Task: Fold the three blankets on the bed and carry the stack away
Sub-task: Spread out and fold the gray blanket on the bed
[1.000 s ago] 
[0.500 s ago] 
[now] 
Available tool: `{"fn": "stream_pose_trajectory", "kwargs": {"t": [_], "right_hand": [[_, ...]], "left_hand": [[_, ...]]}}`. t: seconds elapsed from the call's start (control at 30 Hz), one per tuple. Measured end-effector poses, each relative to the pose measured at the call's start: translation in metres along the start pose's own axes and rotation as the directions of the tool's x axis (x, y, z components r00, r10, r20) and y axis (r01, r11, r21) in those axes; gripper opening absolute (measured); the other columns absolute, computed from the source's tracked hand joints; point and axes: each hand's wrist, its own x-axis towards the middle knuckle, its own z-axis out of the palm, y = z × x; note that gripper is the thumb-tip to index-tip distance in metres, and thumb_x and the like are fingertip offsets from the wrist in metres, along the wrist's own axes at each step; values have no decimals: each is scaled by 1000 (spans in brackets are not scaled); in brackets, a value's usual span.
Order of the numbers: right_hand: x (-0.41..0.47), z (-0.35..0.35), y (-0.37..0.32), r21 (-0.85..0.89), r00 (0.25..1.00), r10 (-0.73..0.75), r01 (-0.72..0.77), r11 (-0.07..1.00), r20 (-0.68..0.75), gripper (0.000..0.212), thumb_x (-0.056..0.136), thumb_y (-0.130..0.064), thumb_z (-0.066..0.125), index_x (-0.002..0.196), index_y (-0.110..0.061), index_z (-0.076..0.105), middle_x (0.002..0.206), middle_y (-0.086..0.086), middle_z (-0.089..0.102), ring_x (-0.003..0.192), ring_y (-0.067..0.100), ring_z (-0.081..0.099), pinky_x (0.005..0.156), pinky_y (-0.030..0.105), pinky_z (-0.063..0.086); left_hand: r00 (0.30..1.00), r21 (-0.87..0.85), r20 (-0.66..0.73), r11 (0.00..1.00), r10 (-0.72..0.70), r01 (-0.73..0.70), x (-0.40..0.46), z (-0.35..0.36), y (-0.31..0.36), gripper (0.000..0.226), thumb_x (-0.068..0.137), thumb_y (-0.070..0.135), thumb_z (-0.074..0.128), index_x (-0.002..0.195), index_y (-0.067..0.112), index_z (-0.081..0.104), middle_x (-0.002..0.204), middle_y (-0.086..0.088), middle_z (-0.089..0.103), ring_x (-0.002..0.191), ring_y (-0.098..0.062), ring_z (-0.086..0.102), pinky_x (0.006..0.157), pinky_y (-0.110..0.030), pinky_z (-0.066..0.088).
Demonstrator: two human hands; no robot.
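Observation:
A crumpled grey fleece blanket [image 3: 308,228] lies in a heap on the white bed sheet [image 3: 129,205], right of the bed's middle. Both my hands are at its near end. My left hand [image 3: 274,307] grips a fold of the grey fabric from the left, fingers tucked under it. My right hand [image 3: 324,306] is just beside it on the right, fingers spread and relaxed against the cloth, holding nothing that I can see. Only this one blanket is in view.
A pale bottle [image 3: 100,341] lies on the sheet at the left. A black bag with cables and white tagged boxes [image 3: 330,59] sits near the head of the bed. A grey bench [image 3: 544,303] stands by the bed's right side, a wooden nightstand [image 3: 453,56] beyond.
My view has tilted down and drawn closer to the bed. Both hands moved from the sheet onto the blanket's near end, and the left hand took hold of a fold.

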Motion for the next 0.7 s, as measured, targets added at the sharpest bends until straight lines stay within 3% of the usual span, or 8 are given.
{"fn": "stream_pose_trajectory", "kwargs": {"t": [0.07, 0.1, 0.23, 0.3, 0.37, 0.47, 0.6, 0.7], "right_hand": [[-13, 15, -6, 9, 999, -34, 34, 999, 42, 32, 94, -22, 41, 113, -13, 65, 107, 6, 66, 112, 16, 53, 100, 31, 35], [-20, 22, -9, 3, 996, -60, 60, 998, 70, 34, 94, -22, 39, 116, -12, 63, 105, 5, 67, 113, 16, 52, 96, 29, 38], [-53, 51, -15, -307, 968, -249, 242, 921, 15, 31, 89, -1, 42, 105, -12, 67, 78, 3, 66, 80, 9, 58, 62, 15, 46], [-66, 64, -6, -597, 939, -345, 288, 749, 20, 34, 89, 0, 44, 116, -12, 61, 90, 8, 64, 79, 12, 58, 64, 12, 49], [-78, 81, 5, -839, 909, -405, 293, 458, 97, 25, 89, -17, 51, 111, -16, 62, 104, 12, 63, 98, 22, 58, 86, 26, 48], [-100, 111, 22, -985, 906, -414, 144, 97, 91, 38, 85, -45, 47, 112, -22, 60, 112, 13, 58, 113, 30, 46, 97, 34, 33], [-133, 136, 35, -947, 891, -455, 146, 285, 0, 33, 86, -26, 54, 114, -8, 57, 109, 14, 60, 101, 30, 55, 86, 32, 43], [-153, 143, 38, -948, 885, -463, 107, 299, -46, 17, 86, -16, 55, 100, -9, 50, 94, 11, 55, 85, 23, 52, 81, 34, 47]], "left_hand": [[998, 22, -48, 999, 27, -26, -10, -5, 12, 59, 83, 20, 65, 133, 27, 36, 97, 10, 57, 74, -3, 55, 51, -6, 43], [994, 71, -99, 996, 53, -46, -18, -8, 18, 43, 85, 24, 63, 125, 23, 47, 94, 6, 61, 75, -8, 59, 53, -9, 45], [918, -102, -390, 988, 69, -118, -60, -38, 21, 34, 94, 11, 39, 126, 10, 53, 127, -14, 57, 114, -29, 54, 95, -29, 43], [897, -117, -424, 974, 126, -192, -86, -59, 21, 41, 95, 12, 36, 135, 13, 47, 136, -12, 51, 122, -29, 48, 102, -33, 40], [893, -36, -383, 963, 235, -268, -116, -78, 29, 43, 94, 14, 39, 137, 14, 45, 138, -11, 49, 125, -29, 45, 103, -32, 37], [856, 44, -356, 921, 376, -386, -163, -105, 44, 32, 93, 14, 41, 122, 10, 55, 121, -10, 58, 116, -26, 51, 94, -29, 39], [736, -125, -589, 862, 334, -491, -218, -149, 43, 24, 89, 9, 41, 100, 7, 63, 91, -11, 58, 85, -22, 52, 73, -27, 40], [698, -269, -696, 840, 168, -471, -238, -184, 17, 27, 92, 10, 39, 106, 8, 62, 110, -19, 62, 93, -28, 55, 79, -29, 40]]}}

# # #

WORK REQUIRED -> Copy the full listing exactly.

EXPECTED ANSWER ->
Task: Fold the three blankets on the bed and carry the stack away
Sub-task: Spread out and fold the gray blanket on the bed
[1.000 s ago] 
[0.500 s ago] 
[now] 
Available tool: `{"fn": "stream_pose_trajectory", "kwargs": {"t": [_], "right_hand": [[_, ...]], "left_hand": [[_, ...]]}}`. t: seconds elapsed from the call's start (control at 30 Hz), one per tuple. Measured end-effector poses, each relative to the pose measured at the call's start: translation in metres along the start pose's own axes and rotation as the directions of the tool's x axis (x, y, z components r00, r10, r20) and y axis (r01, r11, r21) in those axes; gripper opening absolute (measured); the other columns absolute, computed from the source's tracked hand joints; point and axes: each hand's wrist, its own x-axis towards the middle knuckle, its own z-axis out of the palm, y = z × x; note that gripper is the thumb-tip to index-tip distance in metres, and thumb_x and the like are fingertip offsets from the wrist in metres, along the wrist's own axes at each step; values have no decimals: each is scaled by 1000 (spans in brackets are not scaled); in brackets, a value's usual span.
Order of the numbers: right_hand: x (-0.41..0.47), z (-0.35..0.35), y (-0.37..0.32), r21 (-0.85..0.89), r00 (0.25..1.00), r10 (-0.73..0.75), r01 (-0.72..0.77), r11 (-0.07..1.00), r20 (-0.68..0.75), gripper (0.000..0.212), thumb_x (-0.056..0.136), thumb_y (-0.130..0.064), thumb_z (-0.066..0.125), index_x (-0.002..0.196), index_y (-0.110..0.061), index_z (-0.076..0.105), middle_x (0.002..0.206), middle_y (-0.086..0.086), middle_z (-0.089..0.102), ring_x (-0.003..0.192), ring_y (-0.067..0.100), ring_z (-0.081..0.099), pinky_x (0.005..0.156), pinky_y (-0.030..0.105), pinky_z (-0.063..0.086); left_hand: r00 (0.30..1.00), r21 (-0.87..0.85), r20 (-0.66..0.73), r11 (0.00..1.00), r10 (-0.72..0.70), r01 (-0.73..0.70), x (-0.40..0.46), z (-0.35..0.36), y (-0.31..0.36), gripper (0.000..0.226), thumb_x (-0.068..0.137), thumb_y (-0.070..0.135), thumb_z (-0.074..0.128), index_x (-0.002..0.195), index_y (-0.067..0.112), index_z (-0.081..0.104), middle_x (-0.002..0.204), middle_y (-0.086..0.088), middle_z (-0.089..0.103), ring_x (-0.002..0.191), ring_y (-0.098..0.062), ring_z (-0.086..0.102), pinky_x (0.006..0.157), pinky_y (-0.110..0.030), pinky_z (-0.066..0.088).
Demonstrator: two human hands; no robot.
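Observation:
A crumpled grey fleece blanket [image 3: 308,228] lies in a heap on the white bed sheet [image 3: 129,205], right of the bed's middle. Both my hands are at its near end. My left hand [image 3: 274,307] grips a fold of the grey fabric from the left, fingers tucked under it. My right hand [image 3: 324,306] is just beside it on the right, fingers spread and relaxed against the cloth, holding nothing that I can see. Only this one blanket is in view.
A pale bottle [image 3: 100,341] lies on the sheet at the left. A black bag with cables and white tagged boxes [image 3: 330,59] sits near the head of the bed. A grey bench [image 3: 544,303] stands by the bed's right side, a wooden nightstand [image 3: 453,56] beyond.
My view has tilted down and drawn closer to the bed. Both hands moved from the sheet onto the blanket's near end, and the left hand took hold of a fold.
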
Motion for the next 0.7 s, as measured, targets added at the sharpest bends until straight lines stay within 3% of the usual span, or 8 are given.
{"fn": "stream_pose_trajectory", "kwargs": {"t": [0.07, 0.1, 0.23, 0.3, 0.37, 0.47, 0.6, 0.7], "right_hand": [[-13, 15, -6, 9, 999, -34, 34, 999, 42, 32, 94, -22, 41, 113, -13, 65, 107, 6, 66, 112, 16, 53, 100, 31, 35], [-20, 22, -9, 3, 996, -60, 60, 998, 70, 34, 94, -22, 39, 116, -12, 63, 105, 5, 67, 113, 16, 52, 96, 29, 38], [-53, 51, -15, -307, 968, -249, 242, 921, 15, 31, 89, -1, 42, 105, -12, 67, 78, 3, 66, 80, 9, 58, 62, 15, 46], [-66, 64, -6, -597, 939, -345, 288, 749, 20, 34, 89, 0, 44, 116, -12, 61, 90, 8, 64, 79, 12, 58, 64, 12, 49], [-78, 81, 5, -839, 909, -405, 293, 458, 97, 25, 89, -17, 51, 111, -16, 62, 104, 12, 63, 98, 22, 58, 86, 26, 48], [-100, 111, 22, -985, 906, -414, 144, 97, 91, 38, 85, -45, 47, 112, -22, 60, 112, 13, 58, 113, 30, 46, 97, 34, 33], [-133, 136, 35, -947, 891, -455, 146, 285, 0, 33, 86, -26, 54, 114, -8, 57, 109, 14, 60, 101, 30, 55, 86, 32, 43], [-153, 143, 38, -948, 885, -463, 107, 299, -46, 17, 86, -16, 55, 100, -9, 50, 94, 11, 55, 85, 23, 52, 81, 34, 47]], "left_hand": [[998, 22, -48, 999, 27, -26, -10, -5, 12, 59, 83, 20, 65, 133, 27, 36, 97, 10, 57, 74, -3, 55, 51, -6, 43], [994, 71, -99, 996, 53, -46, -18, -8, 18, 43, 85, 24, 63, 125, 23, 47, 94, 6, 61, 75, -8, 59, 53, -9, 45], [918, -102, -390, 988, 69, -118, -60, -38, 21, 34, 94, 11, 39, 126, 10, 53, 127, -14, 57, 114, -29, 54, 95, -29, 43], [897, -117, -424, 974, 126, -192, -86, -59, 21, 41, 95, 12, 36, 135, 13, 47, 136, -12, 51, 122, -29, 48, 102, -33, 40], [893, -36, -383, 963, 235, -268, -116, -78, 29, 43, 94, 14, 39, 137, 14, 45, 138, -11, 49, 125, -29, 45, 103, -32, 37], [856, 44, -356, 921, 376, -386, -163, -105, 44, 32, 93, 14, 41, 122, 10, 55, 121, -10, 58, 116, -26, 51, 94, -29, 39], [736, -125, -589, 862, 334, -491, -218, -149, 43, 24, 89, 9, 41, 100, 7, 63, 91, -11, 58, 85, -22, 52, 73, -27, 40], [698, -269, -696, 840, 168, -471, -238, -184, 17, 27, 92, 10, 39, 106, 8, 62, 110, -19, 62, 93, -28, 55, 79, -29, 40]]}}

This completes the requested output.